According to the number of element types in the W alloy, the W alloy is named according to the following scheme:
the W-Cr-Y-Zr-Ti alloy is named ZW5 ("Z" and "W" denote "self-passivating" and "tungsten alloy", respectively; 5 denotes the number of species of elements in the W alloy).
The W-Cr-Y-Zr-Ti-Si alloy is named ZW6 ("Z" and "W" denote "self-passivating" and "tungsten alloy", respectively; 6 denotes the number of species of elements in the W matrix).
The low-alloy element reinforced high-temperature oxidation resistance SPTA has the characteristics of high compactness, fine grains and a small amount of segregation/homogeneous structure, the relative density of the SPTA is more than 98%, and the grain size of the SPTA is about 200 nm.
The SPTA with low alloy element and strengthened high-temperature oxidation resistance is subjected to thermal shock high-temperature oxidation resistance test at 1000 ℃ in air atmosphere, and the quality change of the SPTA during oxidation is analyzedBehavior, optimization of the W alloy composition.

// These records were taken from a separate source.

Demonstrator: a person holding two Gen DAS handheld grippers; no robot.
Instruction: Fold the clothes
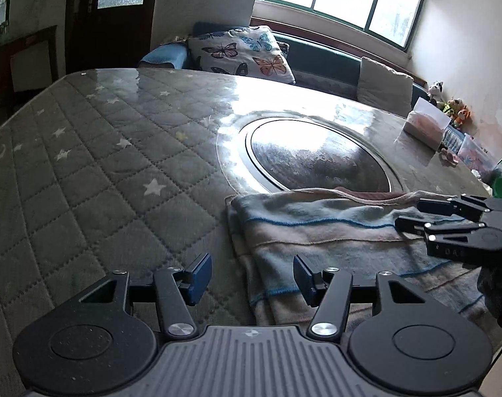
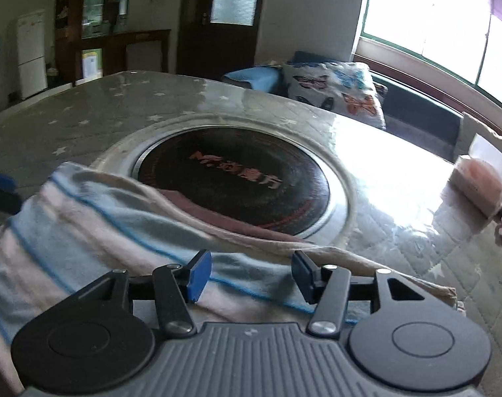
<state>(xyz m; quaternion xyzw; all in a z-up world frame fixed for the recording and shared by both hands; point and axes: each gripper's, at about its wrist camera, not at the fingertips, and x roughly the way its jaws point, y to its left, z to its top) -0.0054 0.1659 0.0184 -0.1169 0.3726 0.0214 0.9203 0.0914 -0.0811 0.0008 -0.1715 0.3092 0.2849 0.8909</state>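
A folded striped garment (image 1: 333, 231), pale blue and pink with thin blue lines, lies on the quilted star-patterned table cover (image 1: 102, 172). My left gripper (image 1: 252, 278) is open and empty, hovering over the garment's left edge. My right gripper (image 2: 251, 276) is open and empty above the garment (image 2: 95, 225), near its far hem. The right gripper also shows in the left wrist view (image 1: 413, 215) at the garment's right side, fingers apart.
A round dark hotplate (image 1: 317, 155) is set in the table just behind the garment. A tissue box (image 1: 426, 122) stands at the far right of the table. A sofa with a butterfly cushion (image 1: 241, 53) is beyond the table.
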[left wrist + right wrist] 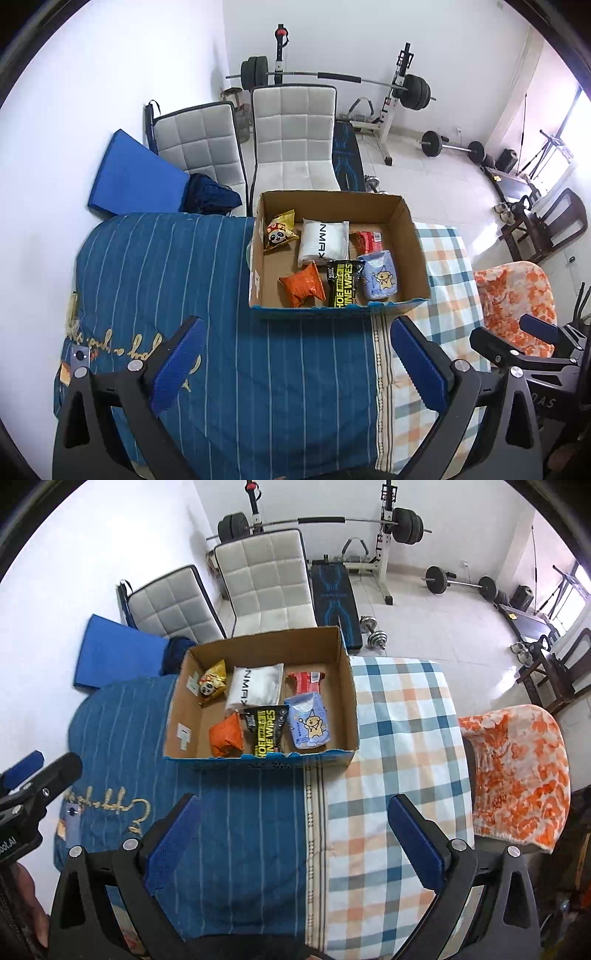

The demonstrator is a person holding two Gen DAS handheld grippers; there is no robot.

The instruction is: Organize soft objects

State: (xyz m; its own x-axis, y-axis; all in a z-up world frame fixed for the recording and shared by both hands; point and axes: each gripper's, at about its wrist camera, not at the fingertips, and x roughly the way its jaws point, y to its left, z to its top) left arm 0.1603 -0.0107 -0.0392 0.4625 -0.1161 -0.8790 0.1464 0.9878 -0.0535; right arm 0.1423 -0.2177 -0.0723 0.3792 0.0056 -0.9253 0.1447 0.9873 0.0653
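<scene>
Basically, everything soft already sits inside the cardboard box (413, 236), which rests on the bed at about 12 o'clock from both grippers, straddling the blue striped quilt (155, 266) and the checked sheet (399, 716).

Handling guesses: all six packs look light and squashy, film-wrapped, so likely slippery and prone to crumple.
- White pillow pack (324, 242), box centre, 12 o'clock side: puffy, probably best pinched across a short edge.
- Panda snack bag (279, 230), 10 o'clock corner: air-filled, foil-like; grab the crimped seam, a hard squeeze could pop it.
- Orange packet (303, 284), near wall, 7 o'clock: crinkled, take it at the narrow waist.
- Black wipes pack (341, 282), near wall centre: flat, floppy, yellow lettering; pinch across the width.
- Light blue tissue pack (380, 275) with cartoon animal, 4 o'clock: soft brick, most grippable, hold across the sides.
- Red pack (365, 238) behind it, 2 o'clock: partly hidden, cannot tell its shape.

Left gripper (295, 363) hangs over the quilt with jaws spread wide, nothing between the blue pads (181, 365). Right gripper (293, 843) hangs over the quilt/sheet seam, jaws likewise spread and empty. Both are well apart from the box. No loose soft items show on the bed, so the sorting looks near done or a rearrange is due.

Orange floral blanket (517, 771) drapes a chair at 3 o'clock.
</scene>
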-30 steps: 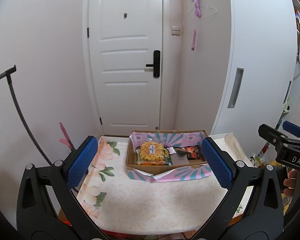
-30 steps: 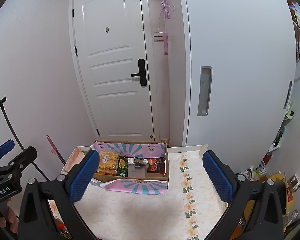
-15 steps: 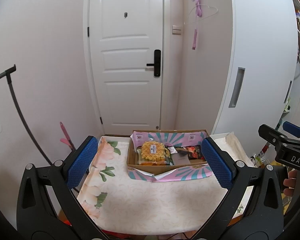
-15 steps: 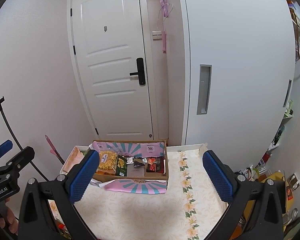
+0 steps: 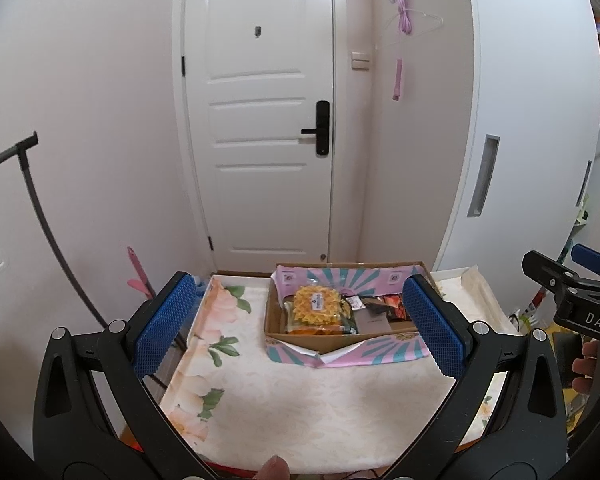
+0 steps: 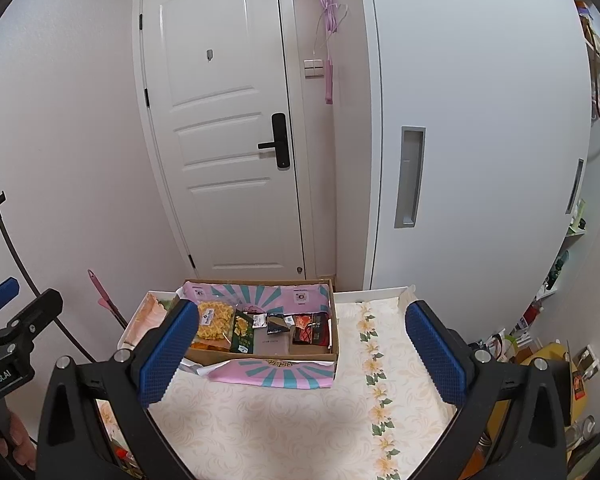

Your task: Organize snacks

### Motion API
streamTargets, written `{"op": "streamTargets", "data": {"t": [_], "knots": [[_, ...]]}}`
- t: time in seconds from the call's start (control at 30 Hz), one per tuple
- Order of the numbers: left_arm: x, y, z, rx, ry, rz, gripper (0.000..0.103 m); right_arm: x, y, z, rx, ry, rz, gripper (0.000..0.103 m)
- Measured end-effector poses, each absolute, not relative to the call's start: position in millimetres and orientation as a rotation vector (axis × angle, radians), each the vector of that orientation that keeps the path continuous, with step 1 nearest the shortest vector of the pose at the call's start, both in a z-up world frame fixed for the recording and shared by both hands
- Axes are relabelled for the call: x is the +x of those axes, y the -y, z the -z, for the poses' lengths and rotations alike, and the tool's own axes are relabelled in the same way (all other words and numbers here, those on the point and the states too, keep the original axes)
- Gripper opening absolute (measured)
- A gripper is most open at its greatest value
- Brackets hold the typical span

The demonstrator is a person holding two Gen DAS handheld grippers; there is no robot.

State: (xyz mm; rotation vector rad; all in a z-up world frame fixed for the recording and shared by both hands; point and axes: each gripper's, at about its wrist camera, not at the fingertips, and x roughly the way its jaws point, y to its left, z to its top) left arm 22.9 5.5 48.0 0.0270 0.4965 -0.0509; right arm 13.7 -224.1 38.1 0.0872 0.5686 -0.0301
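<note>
the left gripper [image 5: 300, 328] hangs spread wide and holds nothing, its blue pads [image 5: 162, 324] well apart above the near part of the table [image 5: 300, 408]. the right gripper [image 6: 300, 348] is likewise released and empty, off to the right of it; each one shows at the edge of the other's view.

the step in hand looks like either a start or a pause: nothing is grasped, neither tool touches anything, and the cloth in front of the box is bare. the snacks all sit in the cardboard box [image 6: 260, 354] at the far side of the table, toward its left half in the right wrist view. the box is open on top, with a pink and teal striped wrapper folded over its near wall and lining its far wall.

inside, from left to right: a clear bag of yellow ruffled crisps [image 6: 214, 320], a green packet [image 6: 242, 334] standing on edge beside it, some small dark and white sachets [image 6: 274, 322] over a flat grey packet [image 6: 272, 344], and a red and black packet [image 6: 310, 330] at the right end. they overlap and lean, so the order is loose.

if sorting goes on, the next move calls for reaching forward and down into the box, picking one packet by an edge that stands clear, likely the crisps or the green one, and closing gently, since the bags would crush easily.
</note>
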Motion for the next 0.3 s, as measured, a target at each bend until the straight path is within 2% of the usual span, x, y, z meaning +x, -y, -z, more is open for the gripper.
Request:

The alloy is obtained by optimizing the components, when trace elements Ti and Si are simultaneously added into the W alloy, the obtained ZW6 alloy block has the optimal high-temperature oxidation resistance, and the oxidation weight gain is less than 5mg/cm after the alloy block is oxidized for 165h2。
In the low-alloy-element-reinforced high-temperature oxidation-resistant self-passivated tungsten alloy, the mass fractions of Ti and Si are less than 0.5 wt.%, the relative density of the W alloy is more than 98.5%, and a matrix is a fine-grained SPTA block with little segregation and even a homogeneous structure.
The invention relates to a preparation method of a low-alloy-element-reinforced high-temperature oxidation-resistant self-passivated tungsten alloy SPTA, which is characterized in that low alloy elements are uniformly dispersed in a W-Cr matrix by adopting a mechanical alloying technology, then FAST is adopted to densify powder, and technological parameters in a sintering process are controlled to obtain high-density and fine-grain SPTA with different components. The method specifically comprises the following steps:
step 1: mixing W powder, Cr powder, Y powder, Zr powder, Ti powder, Si powder and the like with the purity of 99.5% according to a certain component ratio, putting 110g of the mixture into a hard alloy ball milling tank with hard alloy balls for mechanical ball milling, and regulating and controlling ball milling time, ball milling rotation speed, ball-to-material ratio, ball milling atmosphere and the like to obtain homogeneous W alloy powder;
step 2: the obtained homogeneous W alloy powder is densified by FAST, and the SPTA block body with high densification, fine grains and a small amount of segregation/homogeneous structure is prepared by controlling the technological parameters such as sintering temperature, pressure, heating rate, isothermal time and the like in the sintering process.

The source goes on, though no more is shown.